= WORK REQUEST =
Copy word for word, please, the lines of the entries below running from the one containing "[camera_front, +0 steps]" to the one containing "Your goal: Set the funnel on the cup", both ends included.
EXTRACTED INFORMATION Start Marker
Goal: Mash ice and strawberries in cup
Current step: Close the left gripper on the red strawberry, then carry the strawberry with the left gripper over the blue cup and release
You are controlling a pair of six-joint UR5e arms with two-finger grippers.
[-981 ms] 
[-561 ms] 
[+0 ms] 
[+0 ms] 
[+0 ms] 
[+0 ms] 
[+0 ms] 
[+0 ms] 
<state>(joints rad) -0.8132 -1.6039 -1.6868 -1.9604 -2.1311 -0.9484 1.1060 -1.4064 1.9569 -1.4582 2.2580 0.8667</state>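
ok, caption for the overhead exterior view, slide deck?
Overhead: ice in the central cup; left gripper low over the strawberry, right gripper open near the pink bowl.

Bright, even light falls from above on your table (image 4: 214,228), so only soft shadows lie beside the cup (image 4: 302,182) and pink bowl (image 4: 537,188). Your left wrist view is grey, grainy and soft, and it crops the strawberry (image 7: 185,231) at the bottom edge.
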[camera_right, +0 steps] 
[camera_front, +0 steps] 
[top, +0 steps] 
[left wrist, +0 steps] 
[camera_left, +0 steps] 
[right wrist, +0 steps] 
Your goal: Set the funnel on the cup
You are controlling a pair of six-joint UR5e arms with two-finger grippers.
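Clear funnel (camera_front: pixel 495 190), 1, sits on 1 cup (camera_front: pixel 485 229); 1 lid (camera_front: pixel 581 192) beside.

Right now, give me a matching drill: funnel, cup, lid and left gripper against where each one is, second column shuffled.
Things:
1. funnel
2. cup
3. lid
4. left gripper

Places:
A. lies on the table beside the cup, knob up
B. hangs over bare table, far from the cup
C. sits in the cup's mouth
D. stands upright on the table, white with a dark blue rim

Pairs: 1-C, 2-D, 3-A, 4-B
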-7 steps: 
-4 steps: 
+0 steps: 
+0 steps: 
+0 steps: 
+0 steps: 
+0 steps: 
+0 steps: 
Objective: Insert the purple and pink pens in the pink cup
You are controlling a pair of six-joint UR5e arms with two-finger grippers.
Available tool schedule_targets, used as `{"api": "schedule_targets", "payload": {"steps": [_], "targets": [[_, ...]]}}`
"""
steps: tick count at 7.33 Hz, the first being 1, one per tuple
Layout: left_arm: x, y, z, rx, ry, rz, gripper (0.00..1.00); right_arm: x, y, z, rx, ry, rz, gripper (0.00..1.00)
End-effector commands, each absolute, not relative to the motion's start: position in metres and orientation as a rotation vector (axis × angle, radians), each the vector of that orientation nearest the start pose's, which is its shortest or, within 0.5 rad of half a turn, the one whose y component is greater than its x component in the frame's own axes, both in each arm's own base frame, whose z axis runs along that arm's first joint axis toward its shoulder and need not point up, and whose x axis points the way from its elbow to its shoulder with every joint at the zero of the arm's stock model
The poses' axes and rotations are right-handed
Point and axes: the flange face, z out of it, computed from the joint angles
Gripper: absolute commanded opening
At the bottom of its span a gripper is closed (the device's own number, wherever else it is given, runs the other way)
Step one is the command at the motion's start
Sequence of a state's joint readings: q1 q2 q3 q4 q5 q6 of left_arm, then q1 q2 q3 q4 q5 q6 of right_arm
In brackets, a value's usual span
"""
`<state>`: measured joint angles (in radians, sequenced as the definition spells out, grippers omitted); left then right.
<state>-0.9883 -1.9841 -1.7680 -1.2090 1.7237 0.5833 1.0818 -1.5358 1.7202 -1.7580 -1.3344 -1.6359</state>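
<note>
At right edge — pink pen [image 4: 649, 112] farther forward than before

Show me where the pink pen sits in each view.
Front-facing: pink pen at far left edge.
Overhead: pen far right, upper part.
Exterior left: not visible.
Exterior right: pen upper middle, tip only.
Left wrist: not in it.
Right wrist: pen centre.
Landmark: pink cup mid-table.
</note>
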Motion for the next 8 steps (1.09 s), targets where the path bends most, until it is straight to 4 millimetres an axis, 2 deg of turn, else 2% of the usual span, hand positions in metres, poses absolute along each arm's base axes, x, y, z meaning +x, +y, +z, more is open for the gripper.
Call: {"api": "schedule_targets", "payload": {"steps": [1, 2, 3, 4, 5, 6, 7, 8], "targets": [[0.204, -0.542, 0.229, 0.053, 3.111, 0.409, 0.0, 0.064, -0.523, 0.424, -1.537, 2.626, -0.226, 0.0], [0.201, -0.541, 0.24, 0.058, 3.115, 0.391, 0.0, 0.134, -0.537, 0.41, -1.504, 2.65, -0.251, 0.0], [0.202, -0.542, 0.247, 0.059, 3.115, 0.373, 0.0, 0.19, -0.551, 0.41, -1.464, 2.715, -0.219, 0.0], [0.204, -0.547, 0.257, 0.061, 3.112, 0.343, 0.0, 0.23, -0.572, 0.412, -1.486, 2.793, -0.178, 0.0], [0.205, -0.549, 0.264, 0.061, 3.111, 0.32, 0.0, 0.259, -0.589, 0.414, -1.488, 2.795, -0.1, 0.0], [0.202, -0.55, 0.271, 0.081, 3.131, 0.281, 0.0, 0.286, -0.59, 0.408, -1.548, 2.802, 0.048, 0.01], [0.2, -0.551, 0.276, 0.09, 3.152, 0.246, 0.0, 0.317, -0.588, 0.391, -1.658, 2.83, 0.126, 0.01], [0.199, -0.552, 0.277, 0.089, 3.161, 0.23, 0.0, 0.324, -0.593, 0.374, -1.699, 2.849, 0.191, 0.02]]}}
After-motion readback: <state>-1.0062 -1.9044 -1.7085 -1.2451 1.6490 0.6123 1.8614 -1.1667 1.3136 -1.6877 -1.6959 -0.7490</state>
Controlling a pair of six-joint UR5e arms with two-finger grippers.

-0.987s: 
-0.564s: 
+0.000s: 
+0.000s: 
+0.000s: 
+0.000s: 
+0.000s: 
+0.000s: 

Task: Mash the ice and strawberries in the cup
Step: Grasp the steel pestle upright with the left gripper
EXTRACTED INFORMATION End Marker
= TASK RESPONSE =
[camera_front, +0 steps] 
[top, +0 steps] 
[left wrist, +0 steps] 
[camera_left, +0 steps] 
[right wrist, +0 steps] 
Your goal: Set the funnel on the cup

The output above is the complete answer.